A couple of weeks ago I began some reflections on the work of prominent atheist Richard Dawkins. I suggested that he seems more of a high school debater than a learned academician, which is what he purports to be. He defines his terms the way he wants, and then proceeds to ridicule the term as defined. He defines faith as belief in the absence of evidence, and then proceeds to point out how stupid faith is, then, and how unlike science.
I suppose I would agree that faith is stupid if I agreed that faith means to believe in something for which there is no evidence. But I don’t. Rather, I agree with St. Paul’s definition in his letter to the Hebrews: “Now faith is the assurance of things hoped for, the conviction of things not seen.”

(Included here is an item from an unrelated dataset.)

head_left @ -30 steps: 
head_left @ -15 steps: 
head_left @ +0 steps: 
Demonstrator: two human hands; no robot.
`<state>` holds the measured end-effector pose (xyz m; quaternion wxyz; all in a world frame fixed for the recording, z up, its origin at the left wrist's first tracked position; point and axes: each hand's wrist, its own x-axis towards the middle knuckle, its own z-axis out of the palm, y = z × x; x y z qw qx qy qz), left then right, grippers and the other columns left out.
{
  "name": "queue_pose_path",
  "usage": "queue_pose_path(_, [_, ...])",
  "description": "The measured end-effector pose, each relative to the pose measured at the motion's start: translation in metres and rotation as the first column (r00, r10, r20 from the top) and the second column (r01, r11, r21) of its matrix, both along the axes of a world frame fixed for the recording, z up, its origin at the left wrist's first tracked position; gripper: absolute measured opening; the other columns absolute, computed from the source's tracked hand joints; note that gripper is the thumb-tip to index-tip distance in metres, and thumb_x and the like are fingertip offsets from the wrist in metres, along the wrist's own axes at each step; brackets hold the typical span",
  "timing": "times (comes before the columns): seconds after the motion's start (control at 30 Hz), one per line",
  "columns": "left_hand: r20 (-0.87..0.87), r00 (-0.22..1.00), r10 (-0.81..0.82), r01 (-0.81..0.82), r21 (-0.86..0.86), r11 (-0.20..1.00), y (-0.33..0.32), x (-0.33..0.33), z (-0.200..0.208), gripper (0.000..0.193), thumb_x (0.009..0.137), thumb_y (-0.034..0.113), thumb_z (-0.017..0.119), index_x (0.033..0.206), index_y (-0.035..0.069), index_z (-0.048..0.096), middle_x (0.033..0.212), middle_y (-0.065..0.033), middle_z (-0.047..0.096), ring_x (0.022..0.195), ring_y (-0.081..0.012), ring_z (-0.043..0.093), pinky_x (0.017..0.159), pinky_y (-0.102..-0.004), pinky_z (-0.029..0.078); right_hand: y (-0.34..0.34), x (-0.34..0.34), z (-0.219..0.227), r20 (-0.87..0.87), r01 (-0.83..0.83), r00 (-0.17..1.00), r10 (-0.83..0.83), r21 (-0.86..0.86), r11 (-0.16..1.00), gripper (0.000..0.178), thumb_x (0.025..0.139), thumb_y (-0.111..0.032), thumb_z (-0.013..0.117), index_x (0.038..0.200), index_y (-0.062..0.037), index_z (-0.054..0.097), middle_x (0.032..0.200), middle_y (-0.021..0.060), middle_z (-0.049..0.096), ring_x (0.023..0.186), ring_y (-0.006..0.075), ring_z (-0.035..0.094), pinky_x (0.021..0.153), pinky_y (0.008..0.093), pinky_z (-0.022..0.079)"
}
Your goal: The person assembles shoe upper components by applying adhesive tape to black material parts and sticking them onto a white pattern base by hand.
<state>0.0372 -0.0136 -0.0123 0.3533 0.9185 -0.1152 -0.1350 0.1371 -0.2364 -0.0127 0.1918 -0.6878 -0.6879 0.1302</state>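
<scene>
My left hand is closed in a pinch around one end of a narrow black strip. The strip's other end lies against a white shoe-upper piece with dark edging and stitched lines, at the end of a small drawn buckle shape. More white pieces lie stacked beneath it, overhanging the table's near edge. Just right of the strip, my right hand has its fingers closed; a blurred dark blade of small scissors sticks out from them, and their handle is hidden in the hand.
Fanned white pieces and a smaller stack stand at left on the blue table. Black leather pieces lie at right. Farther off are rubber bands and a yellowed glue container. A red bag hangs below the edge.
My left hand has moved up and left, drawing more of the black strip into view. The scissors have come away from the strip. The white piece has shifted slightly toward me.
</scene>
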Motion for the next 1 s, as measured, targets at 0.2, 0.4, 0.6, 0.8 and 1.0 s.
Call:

Just because something cannot be seen does not mean there is no evidence for its existence. Can you show me air? Can you show me a thought? They and many other things are not seen, but it makes perfect sense to accept their existence, based on evidence from science. Dawkins does not want science and faith to have anything in common. In fact, he says they are opposites. “Where science is filled with doubt, skepticism, willingness to learn, open to correction, faith is just the opposite.”
Have you never found doubt helpful in your faith journey? Have you not been open to learning more about faith? We believe (that word again!) that faith and science are very compatible, even opposite sides of the same coin. Both faith and science depend heavily on ideas that have no empirical evidence. Did gravity only come into existence once we were able to prove and explain it?
Dawkins says that science has the humility to know there is much we do not understand, and asks why it is that no major religion has looked at science and thought: “this is bigger than we thought.” He says that a religion able to look at the magnificence revealed by science might be struck by reverence and awe not revealed by religion. Does understanding a sunset take anything away from its beauty and awesomeness?
He further says that faith has an arrogance that is missing from science. Faith says: “I know the truth, and nothing will change my mind.” Pathological faith, maybe. He says believers say “my priest tells me the truth; I need look no further.” That’s news to me.
So Professor Dawkins is not, in my estimation, a worthy representative of atheism. In fact, quite the opposite. He is saying what he accuses religion of: “I know the truth, and nothing will change my mind.” Pretty darn arrogant, if you ask me. What do you think?